TASK DETAILS: Reproduce the lines of the listing exactly, beginning at the top, until the line with "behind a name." has been reproduced too.

INPUT DATA:
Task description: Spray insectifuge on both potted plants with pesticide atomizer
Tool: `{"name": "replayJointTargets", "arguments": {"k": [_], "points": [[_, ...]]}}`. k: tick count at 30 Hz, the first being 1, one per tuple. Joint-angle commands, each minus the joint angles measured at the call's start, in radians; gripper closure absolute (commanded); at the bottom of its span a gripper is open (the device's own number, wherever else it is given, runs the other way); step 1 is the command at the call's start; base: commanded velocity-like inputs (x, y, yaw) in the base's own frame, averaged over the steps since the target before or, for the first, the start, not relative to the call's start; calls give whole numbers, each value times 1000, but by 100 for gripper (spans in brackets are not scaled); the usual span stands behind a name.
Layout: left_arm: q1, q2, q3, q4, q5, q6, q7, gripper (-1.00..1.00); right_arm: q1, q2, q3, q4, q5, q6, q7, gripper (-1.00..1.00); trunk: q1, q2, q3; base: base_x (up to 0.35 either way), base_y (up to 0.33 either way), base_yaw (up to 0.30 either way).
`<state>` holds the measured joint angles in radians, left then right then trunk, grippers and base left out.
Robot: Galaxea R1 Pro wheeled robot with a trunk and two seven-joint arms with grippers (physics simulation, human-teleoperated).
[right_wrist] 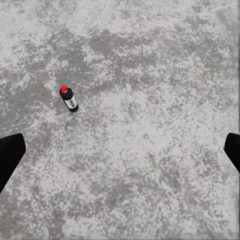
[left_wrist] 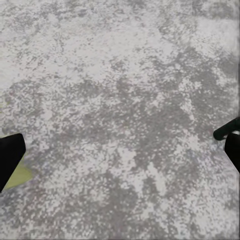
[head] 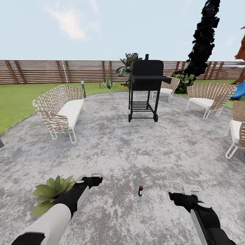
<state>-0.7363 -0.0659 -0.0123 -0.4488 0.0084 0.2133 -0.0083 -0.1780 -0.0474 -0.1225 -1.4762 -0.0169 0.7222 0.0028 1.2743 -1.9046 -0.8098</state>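
The pesticide atomizer (head: 140, 191), a small dark bottle with a white label and red top, stands upright on the grey paved patio (head: 136, 153) of the garden, roughly midway between my two grippers. In the right wrist view the atomizer (right_wrist: 69, 99) stands apart from the open right gripper (right_wrist: 120, 155), off to one side of its fingers. My right gripper (head: 185, 192) and left gripper (head: 93, 177) both hover over the paving, holding nothing. One potted plant (head: 52, 192), a low green rosette, sits beside my left forearm, partly hidden by it. The left gripper (left_wrist: 120, 155) is open over bare paving.
A black grill (head: 144, 89) stands straight ahead on the patio. A wicker sofa (head: 61, 110) is at the left and wicker chairs (head: 209, 97) at the right. Behind lie grass, a small spiky plant (head: 107, 83) and a brown slatted fence (head: 51, 71).
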Motion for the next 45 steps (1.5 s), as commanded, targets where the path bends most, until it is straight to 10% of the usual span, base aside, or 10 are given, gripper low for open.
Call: {"name": "replayJointTargets", "arguments": {"k": [1, 38, 45], "points": [[0, 0, -1, -2, 1, 6, -1, -100, -1, 0, 0, -1, -2, 5, 0, -100, 0, 0, -1, 0, 0, -97], [-1, 3, -3, -1, -6, 5, 7, -100, -1, 1, 12, -1, 1, 2, 2, -100, 0, 0, -1, 49, -104, -4], [-103, 4, 0, 7, 0, 6, 15, -100, -1, -2, 9, 1, 5, 3, 2, -100, 0, 0, -1, 7, -4, 0]]}}
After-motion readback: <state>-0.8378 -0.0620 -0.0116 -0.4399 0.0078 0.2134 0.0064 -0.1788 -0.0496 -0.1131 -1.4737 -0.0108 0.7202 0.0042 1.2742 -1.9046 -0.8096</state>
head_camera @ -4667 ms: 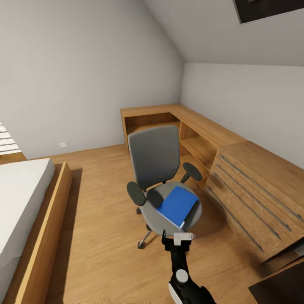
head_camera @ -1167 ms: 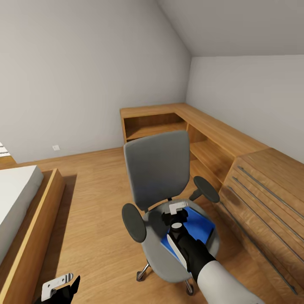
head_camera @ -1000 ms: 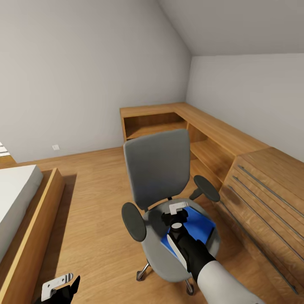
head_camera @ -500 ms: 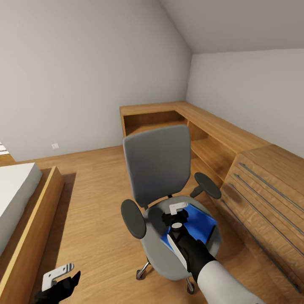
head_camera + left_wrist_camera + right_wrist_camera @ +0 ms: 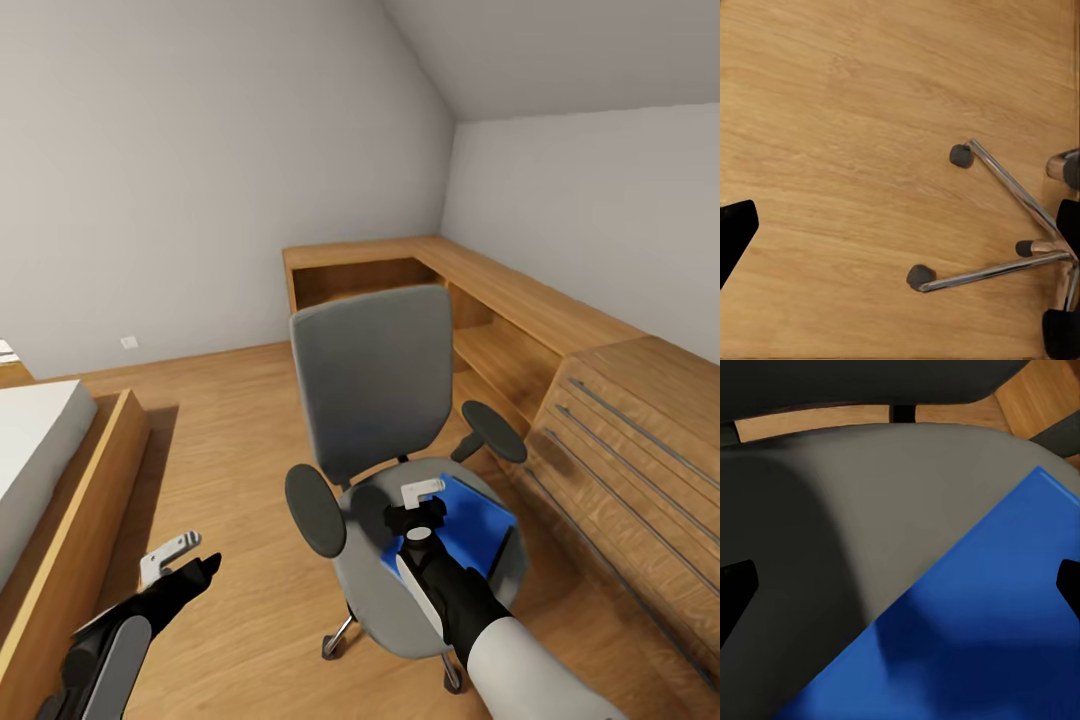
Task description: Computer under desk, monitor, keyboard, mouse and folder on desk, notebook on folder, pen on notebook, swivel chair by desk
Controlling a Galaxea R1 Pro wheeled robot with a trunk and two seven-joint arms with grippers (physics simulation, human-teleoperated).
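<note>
The swivel chair (image 5: 370, 380) stands in mid-room on its chrome base (image 5: 1020, 217), grey back upright and black arm pads on both sides. On its grey seat (image 5: 870, 510) lies the flat blue folder (image 5: 472, 522), also seen close up as the folder (image 5: 975, 637). My right gripper (image 5: 412, 503) hovers open just above the seat at the folder's near-left edge, one fingertip (image 5: 735, 592) over the seat. My left gripper (image 5: 185, 558) hangs open over the wooden floor left of the chair base. Desk, monitor, keyboard, mouse, notebook, pen and computer are out of view.
A bed with a wooden frame (image 5: 95, 500) runs along the left. A wooden L-shaped shelf unit (image 5: 480, 290) fills the far corner, and a light wooden drawer cabinet (image 5: 640, 450) stands close to the chair's right. Open floor (image 5: 230, 420) lies between bed and chair.
My left arm has risen and swung forward and right toward the chair base. The right gripper has stayed over the folder. The view has drifted slightly.
</note>
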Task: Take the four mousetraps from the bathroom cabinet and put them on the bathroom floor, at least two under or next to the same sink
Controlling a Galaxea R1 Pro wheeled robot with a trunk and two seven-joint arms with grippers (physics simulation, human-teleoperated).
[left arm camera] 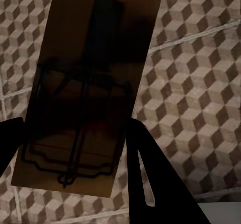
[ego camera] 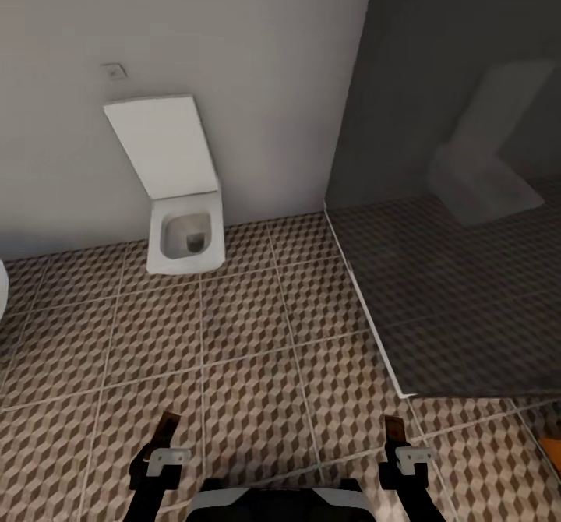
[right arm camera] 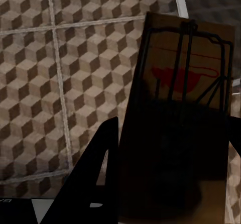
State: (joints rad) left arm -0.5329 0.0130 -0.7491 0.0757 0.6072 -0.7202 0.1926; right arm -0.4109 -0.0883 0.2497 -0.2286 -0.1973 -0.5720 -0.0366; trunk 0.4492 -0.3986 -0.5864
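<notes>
Both arms loaded. Left gripper is clamped on a mousetrap, board upright between the fingers, wire side facing the wrist cam. Right gripper is clamped on a second trap, red-printed end pointing away from the palm. In the head view the two traps poke up at about 7 o'clock and 5 o'clock, with floor ahead.

Toilet is at 11 o'clock against the wall. Dark shower zone with a pale kerb runs from 1 to 3 o'clock. No sink or cabinet in frame, so the base probably has to turn before any drop counts toward the sink condition.

Risks as I see them:
- Dropping here: traps land on the floor but nowhere near a sink, and at least two need to sit under or beside it.
- Drifting toward 2 o'clock: a trap released over the grey shower tiles likely lands on a different surface from the rest, which breaks the same-floor rule.
- Grip is on the board edges only. A sharp base turn or an arm bump could twist a trap out of the fingers.
- Releasing from height: a light board could bounce or skid across the kerb. Lower first.
- Toilet is near enough to clip with the left arm on a turn.
</notes>
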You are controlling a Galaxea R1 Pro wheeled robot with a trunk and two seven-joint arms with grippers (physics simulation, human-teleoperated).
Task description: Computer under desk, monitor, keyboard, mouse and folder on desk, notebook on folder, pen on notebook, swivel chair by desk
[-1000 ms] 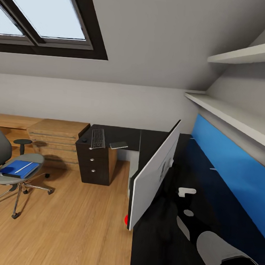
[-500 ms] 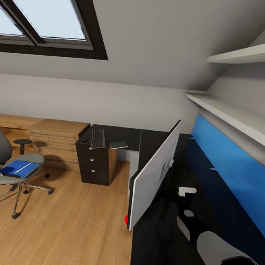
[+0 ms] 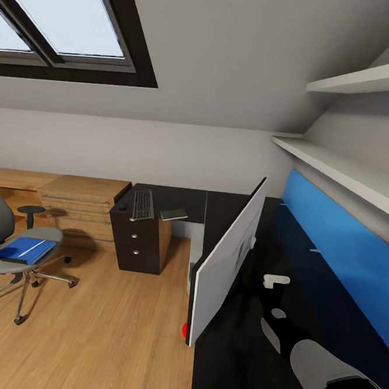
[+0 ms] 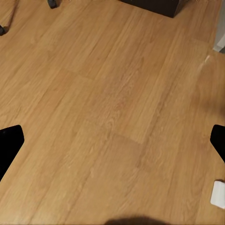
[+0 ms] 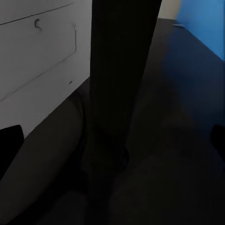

ANSWER TO THE EXERCISE:
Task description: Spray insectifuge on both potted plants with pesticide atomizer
Tool: `{"name": "replayJointTargets", "arguments": {"k": [_], "points": [[_, ...]]}}`. k: tick count at 30 Hz, the first being 1, one per tuple. Joint-angle commands, each minus the joint angles measured at the call's start, in radians; gripper closure absolute (commanded); at the bottom of its span a gripper is open (the device's own number, wherever else it is given, runs the other way); step 1 is the command at the call's start; base: commanded velocity-like inputs (x, y, yaw) in the base's own frame, averaged over the steps since the target before or, for the first, the start, not relative to the call's start; calls give whole numbers, each value times 1000, but by 100 for gripper (spans in brackets are not scaled); the usual span stands behind a name.

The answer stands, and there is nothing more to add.